Dune de sable dans le Sahara (©Pixabay-Konevi)
Les technologies envisagées pour réaliser le projet Desertec
Le projet consiste à connecter plusieurs grandes centrales solaires thermodynamiques au réseau de distribution d'électricité qui alimente l'Europe, mais aussi l’Afrique du Nord et le Moyen-Orient. Dans un second temps, d'autres types d'énergies renouvelables seront probablement raccordées à ce réseau (ex : éolien, biomasse). Celui-ci pourra notamment être relié avec le réseau européen « Supergrid » d’éoliennes offshore.

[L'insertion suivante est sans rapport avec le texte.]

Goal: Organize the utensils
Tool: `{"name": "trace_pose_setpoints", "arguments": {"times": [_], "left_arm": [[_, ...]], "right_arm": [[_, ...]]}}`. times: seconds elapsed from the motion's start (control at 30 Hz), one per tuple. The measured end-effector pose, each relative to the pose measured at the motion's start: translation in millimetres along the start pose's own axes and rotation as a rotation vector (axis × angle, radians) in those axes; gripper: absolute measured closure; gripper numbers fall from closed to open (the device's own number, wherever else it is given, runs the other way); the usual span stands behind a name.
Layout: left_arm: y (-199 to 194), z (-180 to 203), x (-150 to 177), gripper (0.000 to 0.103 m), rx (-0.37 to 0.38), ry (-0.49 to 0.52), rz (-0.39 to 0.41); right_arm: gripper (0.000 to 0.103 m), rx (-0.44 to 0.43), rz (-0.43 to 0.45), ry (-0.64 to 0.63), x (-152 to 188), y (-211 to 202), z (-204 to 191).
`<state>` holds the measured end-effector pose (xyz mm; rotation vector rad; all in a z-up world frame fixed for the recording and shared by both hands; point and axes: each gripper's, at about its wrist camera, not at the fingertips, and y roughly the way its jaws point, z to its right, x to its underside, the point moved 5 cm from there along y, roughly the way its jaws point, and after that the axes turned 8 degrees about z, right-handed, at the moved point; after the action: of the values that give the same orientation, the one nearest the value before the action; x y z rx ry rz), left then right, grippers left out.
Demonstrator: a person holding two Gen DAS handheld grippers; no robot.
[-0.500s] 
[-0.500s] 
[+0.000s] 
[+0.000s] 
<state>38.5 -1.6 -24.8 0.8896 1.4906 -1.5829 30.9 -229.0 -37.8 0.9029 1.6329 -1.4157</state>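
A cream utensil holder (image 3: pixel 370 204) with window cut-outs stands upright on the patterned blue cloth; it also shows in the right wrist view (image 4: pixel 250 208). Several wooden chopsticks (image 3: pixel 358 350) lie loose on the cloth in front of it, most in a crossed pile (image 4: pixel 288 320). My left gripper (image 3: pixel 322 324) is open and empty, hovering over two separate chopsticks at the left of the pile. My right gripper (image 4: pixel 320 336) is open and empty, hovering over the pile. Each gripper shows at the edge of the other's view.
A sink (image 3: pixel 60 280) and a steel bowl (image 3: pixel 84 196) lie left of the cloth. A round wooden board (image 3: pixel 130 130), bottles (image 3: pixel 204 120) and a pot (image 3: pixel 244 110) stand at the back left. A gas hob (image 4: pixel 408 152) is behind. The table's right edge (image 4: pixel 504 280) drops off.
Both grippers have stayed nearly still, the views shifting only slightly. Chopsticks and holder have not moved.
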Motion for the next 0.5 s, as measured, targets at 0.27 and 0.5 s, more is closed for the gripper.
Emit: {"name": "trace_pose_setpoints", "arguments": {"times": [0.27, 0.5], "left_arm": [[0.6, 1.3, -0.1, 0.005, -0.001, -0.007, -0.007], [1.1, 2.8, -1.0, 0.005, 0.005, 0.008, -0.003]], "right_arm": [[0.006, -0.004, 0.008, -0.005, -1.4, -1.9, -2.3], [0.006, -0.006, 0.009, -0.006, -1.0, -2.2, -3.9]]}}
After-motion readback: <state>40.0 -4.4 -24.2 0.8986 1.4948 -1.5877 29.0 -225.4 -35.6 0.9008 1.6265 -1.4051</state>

Pour la production d’électricité
Plusieurs types de centrales thermodynamiques à concentration pourront être mises en place :
- des centrales à tour : positionnés au sol autour d’une tour, plusieurs centaines ou milliers de miroirs (héliostats) orientables réfléchissent les rayons du soleil au sommet de la tour. Le rayonnement solaire est directement concentré sur un absorbeur qui le transforme en chaleur à haute température ;
- des centrales à capteurs cylindro-paraboliques : de longs miroirs hémicylindriques alignés sur un axe horizontal tournent autour de celui-ci pour suivre la course du soleil. Les rayons solaires sont concentrés sur un tube dans lequel circule un fluide caloporteur servant à transporter la chaleur vers la turbine ;
- des centrales à miroirs de Fresnel : des miroirs plans dits « réflecteurs compacts linéaires » pivotent en suivant la course du soleil pour rediriger et concentrer en permanence les rayons solaires vers un tube absorbeur.

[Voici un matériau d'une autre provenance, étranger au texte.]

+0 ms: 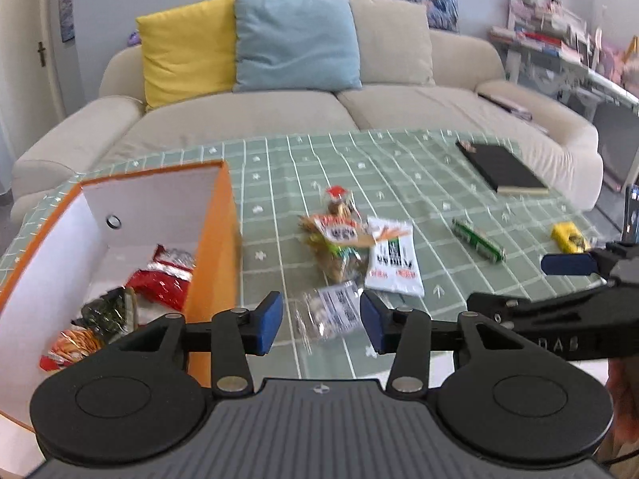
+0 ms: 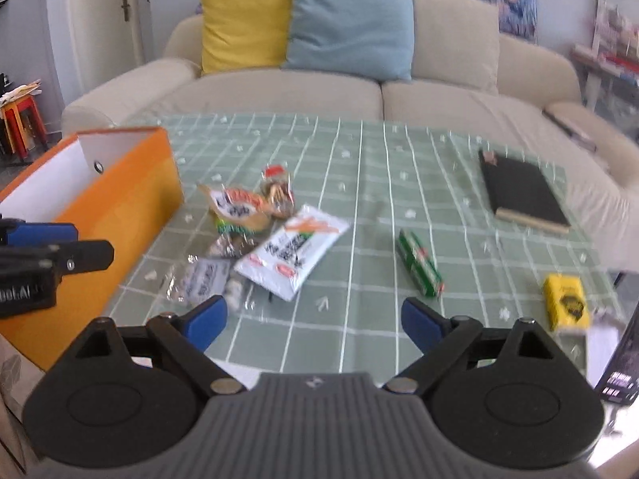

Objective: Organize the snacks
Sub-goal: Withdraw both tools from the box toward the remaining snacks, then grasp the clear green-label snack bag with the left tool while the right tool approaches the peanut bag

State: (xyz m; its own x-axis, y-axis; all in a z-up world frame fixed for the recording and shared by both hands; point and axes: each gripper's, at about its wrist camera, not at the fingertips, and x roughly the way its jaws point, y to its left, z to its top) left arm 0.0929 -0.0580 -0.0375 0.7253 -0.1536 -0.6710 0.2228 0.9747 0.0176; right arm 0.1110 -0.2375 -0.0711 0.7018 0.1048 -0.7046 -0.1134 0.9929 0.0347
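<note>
An orange box (image 1: 213, 247) with a white inside stands at the table's left and holds several snack packets (image 1: 163, 275); it also shows in the right wrist view (image 2: 120, 215). My left gripper (image 1: 321, 321) is open, its pads either side of a clear packet (image 1: 331, 311) on the cloth, not touching it. Beyond lie an orange-and-green snack bag (image 1: 339, 239), a white packet (image 1: 393, 263), a green packet (image 1: 479, 239) and a yellow packet (image 1: 569, 236). My right gripper (image 2: 313, 317) is open and empty above bare cloth, the white packet (image 2: 291, 251) and green packet (image 2: 419, 267) ahead of it.
A black notebook (image 2: 521, 193) lies at the table's far right. A beige sofa (image 2: 279, 92) with yellow and blue cushions runs behind the table. A dark box (image 2: 623, 363) stands at the right edge. The green checked cloth (image 2: 359, 199) covers the table.
</note>
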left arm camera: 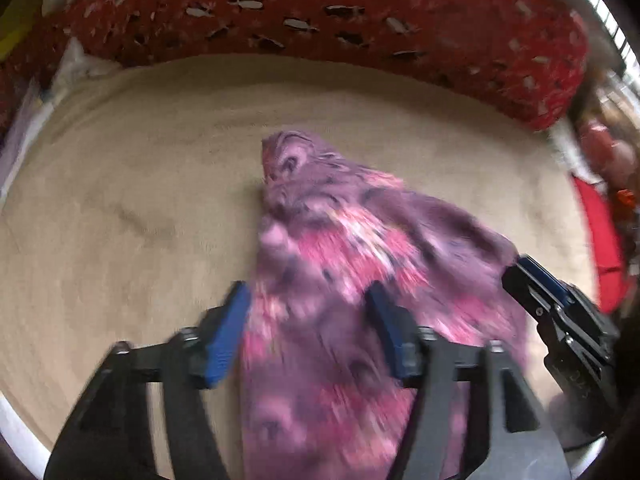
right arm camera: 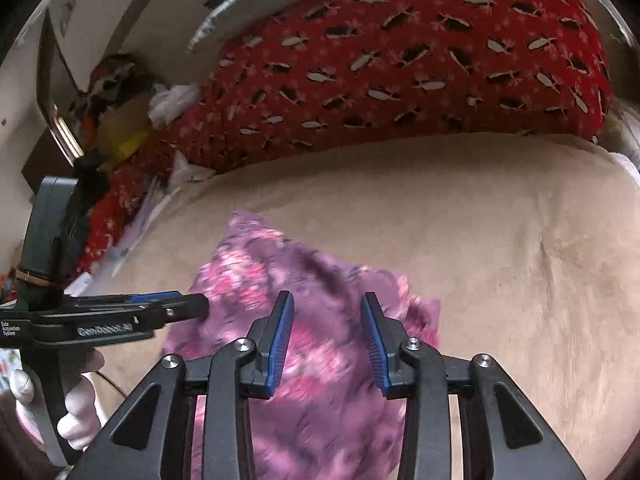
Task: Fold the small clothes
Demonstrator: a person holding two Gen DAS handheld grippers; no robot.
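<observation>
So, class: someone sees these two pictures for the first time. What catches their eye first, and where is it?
The purple-pink patterned garment draws the eye first, lying crumpled on the beige blanket at the middle of both views. Behind it, along the far edge, runs a red cushion with a leaf print. Both tools hang open over the cloth, the left tool and the right tool.

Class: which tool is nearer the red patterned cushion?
Hard to call; both tools hang over the purple garment, short of the cushion: left tool, right tool.
</observation>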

- des centrales paraboliques : centrales composées d’un moteur Stirling convertissant l’énergie solaire thermique en énergie mécanique et ensuite en électricité, le miroir parabolique réfléchit les rayons du soleil vers un point de convergence. Le rayonnement solaire est alors concentré sur le récepteur qui monte en température et en pression permettant ainsi au moteur de fonctionner.
Pour le transport de l'électricité
Un nouveau type de ligne à Haute Tension en Courant Continu (CCHT, ou HVDC pour High Voltage Direct Current) est envisagé pour le projet. Cette technologie de pointe devrait permettre de transporter les électrons sur de grandes distances avec beaucoup moins de pertes en ligne (3% pour 1 000 km), en comparaison avec les lignes classiques à courant alternatif, et presque sans pollution électromagnétique.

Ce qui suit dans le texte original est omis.